As the day of the competition rolled around, we presented to multiple people that we know and we didn't know and took any advice anyone had to give to us. We worked tirelessly over such a long period of time and at one point, we were able to recite our lines in our sleep. Everyone was telling us that our presentation was so good and we were going to do amazing and with this, our confidence starting building up. After finally getting over it and presenting to the judges, we decided that we should not think about it anymore and whatever happens, will happen.
It was the morning of the awards. All three of us got up, did a little prayer and proceeded to get ready for the day ahead of us. One by one, each competition was being announced and the winners came one by one to receive their awards. As it got closer to our event, the three of us held our hands and squeezed each other's hand and were huddled together. Finally, it was time. "Community Awareness" was shown on the screen that was displaying each team. I slowly looked up and couldn't find our names anywhere. I looked at my teammates and then I looked at the screen again. I was instantly devastated. For the rest of the session, we just stayed quiet and didn't say anything more.
Then the session finished, and one of my friends walked up to me and saw the tears start to form in my eyes. She extended her hands out to me and immediately following this I just started sobbing. She started to say these words of encouragement and all I could think about was the year that my friends and I went through. I thought to myself "All the obstacles we faced, all the time we spent, and all the preparation we did just went all down the drain". The rest of the day I was so sad and dejected that I didn't want to talk to anyone about it and I didn't want to say anything to anyone.
Then the next day I finally felt a little better. I looked at the portfolio we made to show to the judges once again. I expected to start sobbing and cry again but instead, I started to smile. This time, I remembered all the memories and inside jokes, my friends and I made over the course of the year and this feeling of satisfaction came over me.
I reminded myself of all the things we did in my mind. The impact we made was amazing. We spread our message to so many people and because ous, , they now have a better understanding of Alzheimer's and stress. And this is when I realized that without this experience, I would have never gotten tunderstandnd how much this movement that we created meant to me. Purple was not just another color anymore but it was something that became a part of my high school career and something that will remain the highlight of my junior year.
The medal we would have gotten if we won perhaps wouldn't have given me the same feeling I had. I realized that this was something I love and I know that we made an impact and that is all that matters.

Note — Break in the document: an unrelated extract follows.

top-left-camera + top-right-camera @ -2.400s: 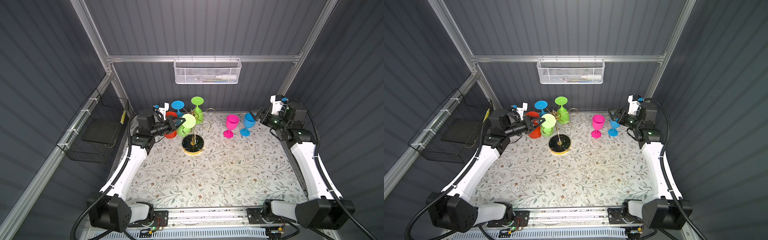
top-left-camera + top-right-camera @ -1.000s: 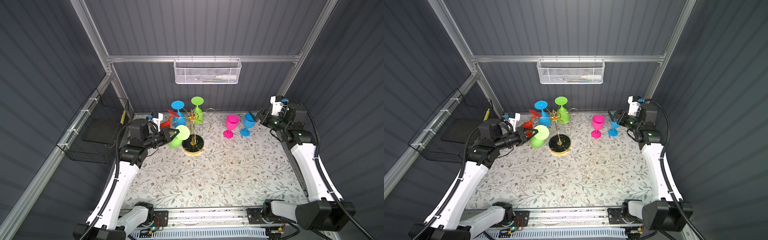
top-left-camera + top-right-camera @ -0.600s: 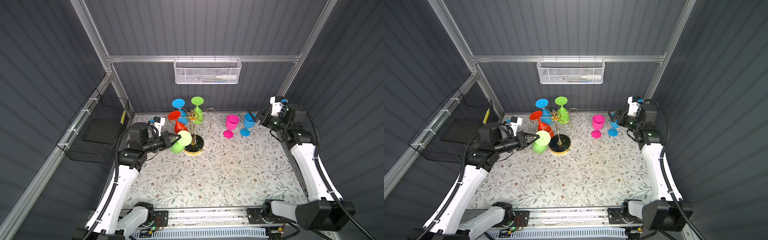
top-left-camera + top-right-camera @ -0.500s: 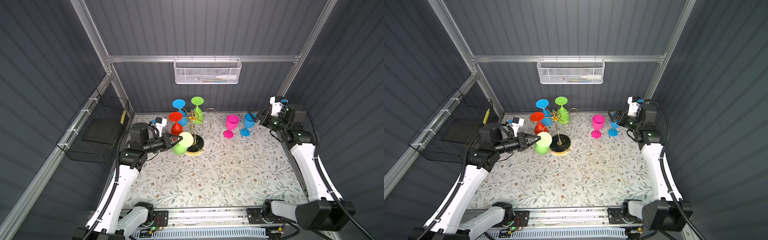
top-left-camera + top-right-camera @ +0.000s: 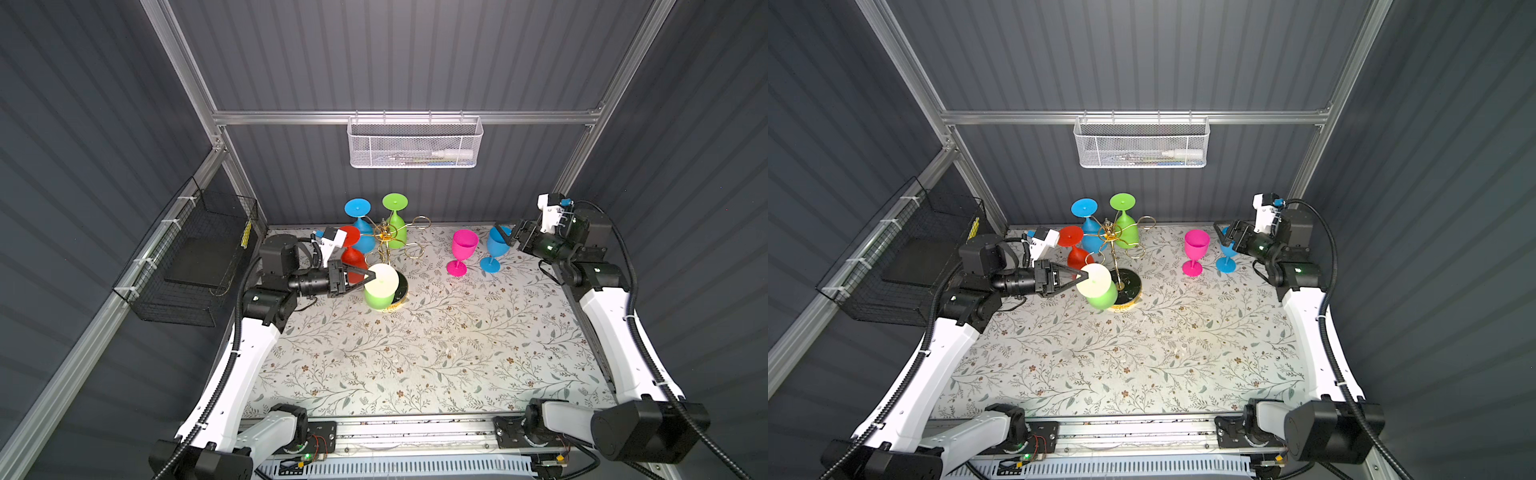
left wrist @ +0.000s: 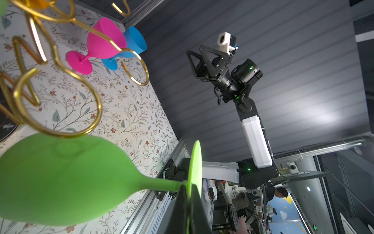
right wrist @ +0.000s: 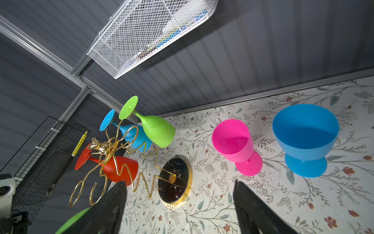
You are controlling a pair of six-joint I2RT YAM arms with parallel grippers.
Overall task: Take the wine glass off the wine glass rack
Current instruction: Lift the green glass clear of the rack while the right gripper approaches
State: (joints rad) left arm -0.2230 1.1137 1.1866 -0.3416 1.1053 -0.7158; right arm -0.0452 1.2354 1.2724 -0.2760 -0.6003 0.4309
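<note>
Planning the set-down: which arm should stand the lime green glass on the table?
Left. The left pincer is shut on the lime green glass by its foot, off the wine glass rack. The right pincer hangs open and empty by the standing blue glass.

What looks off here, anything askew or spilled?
Nothing spilled or damaged. One oddity: a green glass hangs tilted, bowl down, in front of the base of the rack. The left gripper has its jaws pinched on just the thin edge of the glass's foot, which looks like a slim hold.
</note>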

And in this process, I found lifelong memories and two people who I know I can do anything with. We achieved more than we expected to and did not get the results we wanted but that is the beauty of this experience.
We let our success be measured by something like a medal or a grade or some kind of materialistic thing . But really, what we should be looking at is the way that this achievement will remain in your life forever. Take my experience for example, though it was something that we put our heart and souls into, we didn't get the results we actually expected. Instead, we got something that meant so much more. We realized the value of what we did and the value of the people we were able to reach.